What ways are you involved in the education, restoration and accessibility of traditional Native foods?
I am a founding member of both Bvlbancha Collective and Okla Hina Ikhish Holo, two Indigenous Southeastern femme and non-binary collectives working in mutual aid, medicine and food sovereignty, and rebuilding ancestral trade routes. I am on the board of directors for the Alabama Sustainable Agricultural Network, a grassroots network of farmers, consumers, and agriculture-related organizations, all committed to promoting sustainable agriculture in Alabama. I am a trained clinical herbal practitioner. I am a member of the Seed Saver’s Exchange ADAPT seed trials, as well as a student in the inaugural cohort of the Ira Wallace Seed School’s Introduction to Ethical Seed Farming.
Most importantly, I am the founder of Hvrvnrvcukwv Ueki-honecv (Hummingbird Springs) Farm, a fallow 120-year-old peanut farm that myself, my partner, and community are transitioning into an Indigenous food forest. The goal at Hvrvnrvcukwv Ueki-honecv Farm is to fully reclaim and resurrect Indigenous agricultural practices that have been sleeping and to welcome those practices back to their homelands. I am responsible to multiple, deeply interdependent communities committed to collective liberation which are rooted in the principles of Indigenous sovereignty, Black liberation, resilience against climate abuse, and resisting the toxic force of capitalism.
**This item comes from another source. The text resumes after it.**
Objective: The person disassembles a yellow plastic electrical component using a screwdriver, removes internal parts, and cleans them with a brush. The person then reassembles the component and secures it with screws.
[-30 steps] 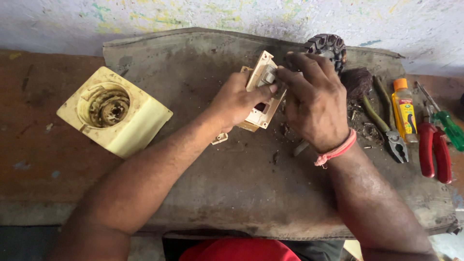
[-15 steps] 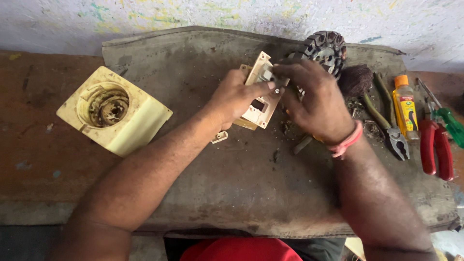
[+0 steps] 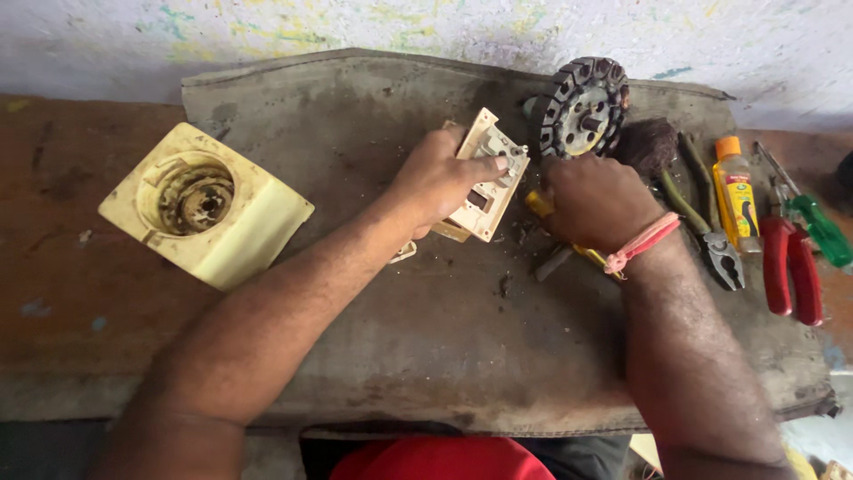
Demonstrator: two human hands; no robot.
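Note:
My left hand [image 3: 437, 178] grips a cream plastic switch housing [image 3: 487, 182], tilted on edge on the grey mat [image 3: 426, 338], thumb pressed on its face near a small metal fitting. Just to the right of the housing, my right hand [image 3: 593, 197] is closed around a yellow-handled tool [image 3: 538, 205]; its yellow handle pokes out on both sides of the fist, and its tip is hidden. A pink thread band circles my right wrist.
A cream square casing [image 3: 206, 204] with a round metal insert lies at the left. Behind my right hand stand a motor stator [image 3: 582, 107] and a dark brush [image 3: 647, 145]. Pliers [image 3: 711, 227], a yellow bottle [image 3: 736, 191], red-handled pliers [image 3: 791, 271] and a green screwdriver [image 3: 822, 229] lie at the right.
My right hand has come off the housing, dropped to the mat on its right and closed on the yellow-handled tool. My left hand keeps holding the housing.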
The mission of Hvrvnrvcukwv Ueki-honecv is to show what Indigenous sovereignty truly looks like, to be a living example of what prioritizing community care and the needs of the land can achieve, and to show that when we listen to the land and the land’s original stewards we can not only heal our communities but thrive. Some of our goals include building an intentional community centering Southeastern Indigenous and BIPOC folks where housing and food are secure, building and implementing a timeshare model to support systems of living outside of capitalism, calling home and protecting endangered and at-risk species, and resurrecting traditional lifeways that have long been sleeping for our people and for the land.
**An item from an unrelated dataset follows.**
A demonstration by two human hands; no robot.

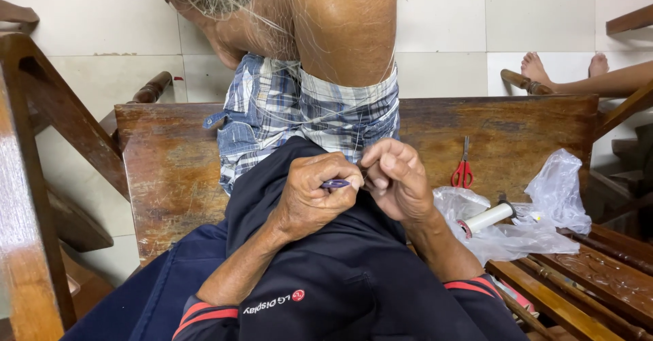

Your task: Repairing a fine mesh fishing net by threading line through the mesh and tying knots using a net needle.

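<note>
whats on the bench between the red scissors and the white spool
In the head view, only bare wood of the bench and the edge of crumpled clear plastic separate the red scissors and white spool.

The floor (pixel 109 21) is made of big pale tiles with thin lines between them, and it looks shiny in the light. A wide brown wooden bench (pixel 170 171) sits in the middle, full of scratches. At 9 o'clock a dark wooden chair frame (pixel 27 178) slopes down. At 3 o'clock another wooden armrest (pixel 629 20) pokes in from the edge. At 4 o'clock there are carved wooden slats (pixel 598 280), brown and smooth. The light is soft and even.
</note>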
It is necessary that we bring the songs, the language, and the lifeways back home. We must build our future in right relationship with the land and with one another. In that respect, Hvrvnrvcukwv Ueki-honecv is committed to radical ancestral lifeways rooted in collective liberation, working towards a world free of capitalism, colonialism, racism, anti-blackness, gendered and sexuality-based oppression, and all forms of exploitation against any living beings. Our goals stop short of nothing but radical joy, freedom from all oppression, and deep healing of the natural world.
How can community members be involved and support the cause of restoring and protecting indigenous food systems?
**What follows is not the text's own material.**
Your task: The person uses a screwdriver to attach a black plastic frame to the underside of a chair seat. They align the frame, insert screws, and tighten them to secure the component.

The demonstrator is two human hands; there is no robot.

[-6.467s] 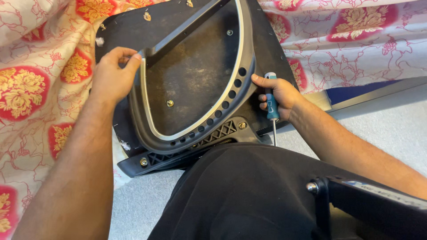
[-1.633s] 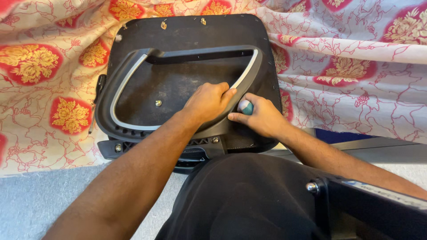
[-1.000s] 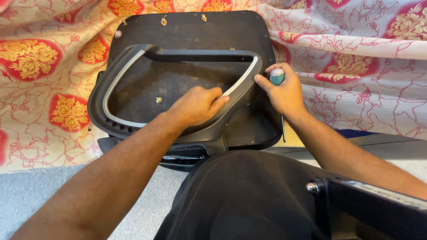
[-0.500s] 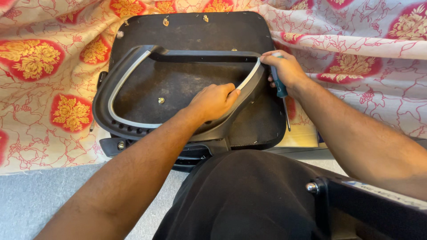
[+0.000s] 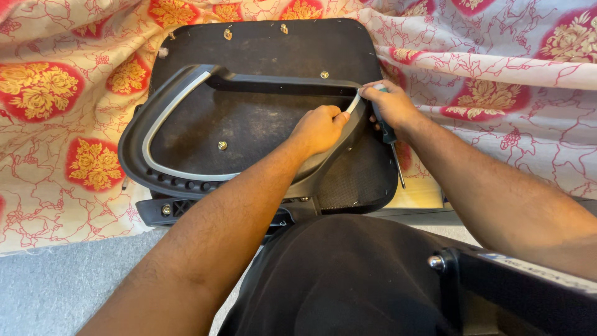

Entire parts of Indigenous culture are centered around food. Indigenous people have ceremonies, myths, protocols, and stories for how we gather, hunt, grow, and prepare our foods. Through colonization, forced assimilation, and genocide, a lot of the connection to our foods has been lost. I think the biggest factor and way that community members can become involved in restoring and protecting Indigenous food systems is to begin to develop a relationship with the land, and in turn the plants and the animals that we eat. Indigenous people learned and developed those ceremonies, myths, protocols, and stories from observing the land around us. Most people (Indigenous and non-Indigenous alike) are disconnected from their food sources. When you begin to have an intimate relationship with your food and where your food comes from, it has a ripple effect. You care about the environment in which your food grows. You realize all of the contaminants and pollutants that can affect your food sources. You begin to have a better understanding of nature and all the other parts of it, and better understand your place in the universe. When you begin to have a better understanding of yourself and your place in the Universe, you begin to respect yourself and nature, and want to improve the things that you are putting into your body, and into the Earth.